Dans ses attendus, la juridiction a décrit une situation d’emprise caractérisée. Elle a constaté qu’une « jeune pré-adolescente », propulsée dans le milieu cinématographique, s’était trouvée « prise au piège » face à un adulte nettement plus âgé. L’arrêt précise que l’état de sidération dans lequel elle se trouvait ne lui a permis de mettre fin à ces rencontres qu’à la faveur d’une intervention extérieure.

À l’issue de l’audience, l’actrice a fait une brève déclaration. Elle a évoqué un parcours judiciaire éprouvant et a exprimé sa pensée pour les autres victimes de violences sexuelles durant l’enfance. Elle a indiqué que son engagement se poursuivrait désormais en dehors des prétoires, au service de la justice et des droits humains.

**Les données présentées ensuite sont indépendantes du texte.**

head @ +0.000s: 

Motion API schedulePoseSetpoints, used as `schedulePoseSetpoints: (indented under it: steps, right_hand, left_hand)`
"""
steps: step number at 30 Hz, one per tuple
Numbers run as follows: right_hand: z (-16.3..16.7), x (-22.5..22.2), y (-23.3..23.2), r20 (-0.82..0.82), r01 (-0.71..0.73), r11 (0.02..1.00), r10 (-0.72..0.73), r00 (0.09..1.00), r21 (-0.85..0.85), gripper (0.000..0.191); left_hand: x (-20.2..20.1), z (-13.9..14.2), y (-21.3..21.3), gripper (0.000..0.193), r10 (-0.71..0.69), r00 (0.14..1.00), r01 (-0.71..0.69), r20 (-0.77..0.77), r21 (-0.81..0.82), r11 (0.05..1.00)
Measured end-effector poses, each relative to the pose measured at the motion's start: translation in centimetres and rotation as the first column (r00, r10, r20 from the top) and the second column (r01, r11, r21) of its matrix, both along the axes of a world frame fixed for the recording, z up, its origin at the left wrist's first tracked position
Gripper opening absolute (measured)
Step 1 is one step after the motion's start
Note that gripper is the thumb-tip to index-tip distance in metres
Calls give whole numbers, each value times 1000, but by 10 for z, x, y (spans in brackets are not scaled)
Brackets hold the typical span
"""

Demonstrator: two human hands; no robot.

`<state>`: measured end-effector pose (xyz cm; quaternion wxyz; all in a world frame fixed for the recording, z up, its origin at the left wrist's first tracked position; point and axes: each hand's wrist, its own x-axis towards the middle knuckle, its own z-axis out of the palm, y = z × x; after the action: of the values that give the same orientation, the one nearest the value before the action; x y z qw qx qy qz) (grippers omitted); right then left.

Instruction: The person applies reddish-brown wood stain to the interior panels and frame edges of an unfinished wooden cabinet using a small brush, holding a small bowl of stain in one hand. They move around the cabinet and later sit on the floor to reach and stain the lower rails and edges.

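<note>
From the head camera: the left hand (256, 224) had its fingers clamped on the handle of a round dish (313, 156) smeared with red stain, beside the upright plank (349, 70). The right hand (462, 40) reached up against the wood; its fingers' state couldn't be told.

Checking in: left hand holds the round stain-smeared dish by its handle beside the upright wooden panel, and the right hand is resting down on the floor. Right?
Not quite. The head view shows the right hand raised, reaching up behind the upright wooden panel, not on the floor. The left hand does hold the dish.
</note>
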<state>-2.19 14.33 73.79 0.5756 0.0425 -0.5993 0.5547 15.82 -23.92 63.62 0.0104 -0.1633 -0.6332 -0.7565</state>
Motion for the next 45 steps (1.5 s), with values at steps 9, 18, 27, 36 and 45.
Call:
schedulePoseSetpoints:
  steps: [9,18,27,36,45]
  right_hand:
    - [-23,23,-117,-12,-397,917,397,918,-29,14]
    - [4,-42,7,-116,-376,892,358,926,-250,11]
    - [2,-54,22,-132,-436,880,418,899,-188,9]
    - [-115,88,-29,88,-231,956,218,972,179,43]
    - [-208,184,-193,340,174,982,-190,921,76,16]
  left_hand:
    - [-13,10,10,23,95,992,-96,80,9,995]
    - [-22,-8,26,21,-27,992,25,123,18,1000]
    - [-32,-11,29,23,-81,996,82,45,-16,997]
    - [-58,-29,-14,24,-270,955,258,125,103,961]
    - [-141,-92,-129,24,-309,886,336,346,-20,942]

Tout au long de la procédure, le mis en cause a maintenu une version des faits en totale contradiction avec les déclarations de la plaignante. Il a catégoriquement nié les accusations, se présentant comme un mentor culturel pour une jeune artiste en devenir. La défense n’a pas souhaité s’exprimer après le prononcé de l’arrêt.

Cette décision judiciaire intervient après une instruction et des débats ayant largement médiatisé cette affaire, révélée initialement par la presse. Elle confirme la qualification d’agressions sexuelles aggravées en raison de la minorité de la victime et de l’autorité détenue par l’auteur des faits.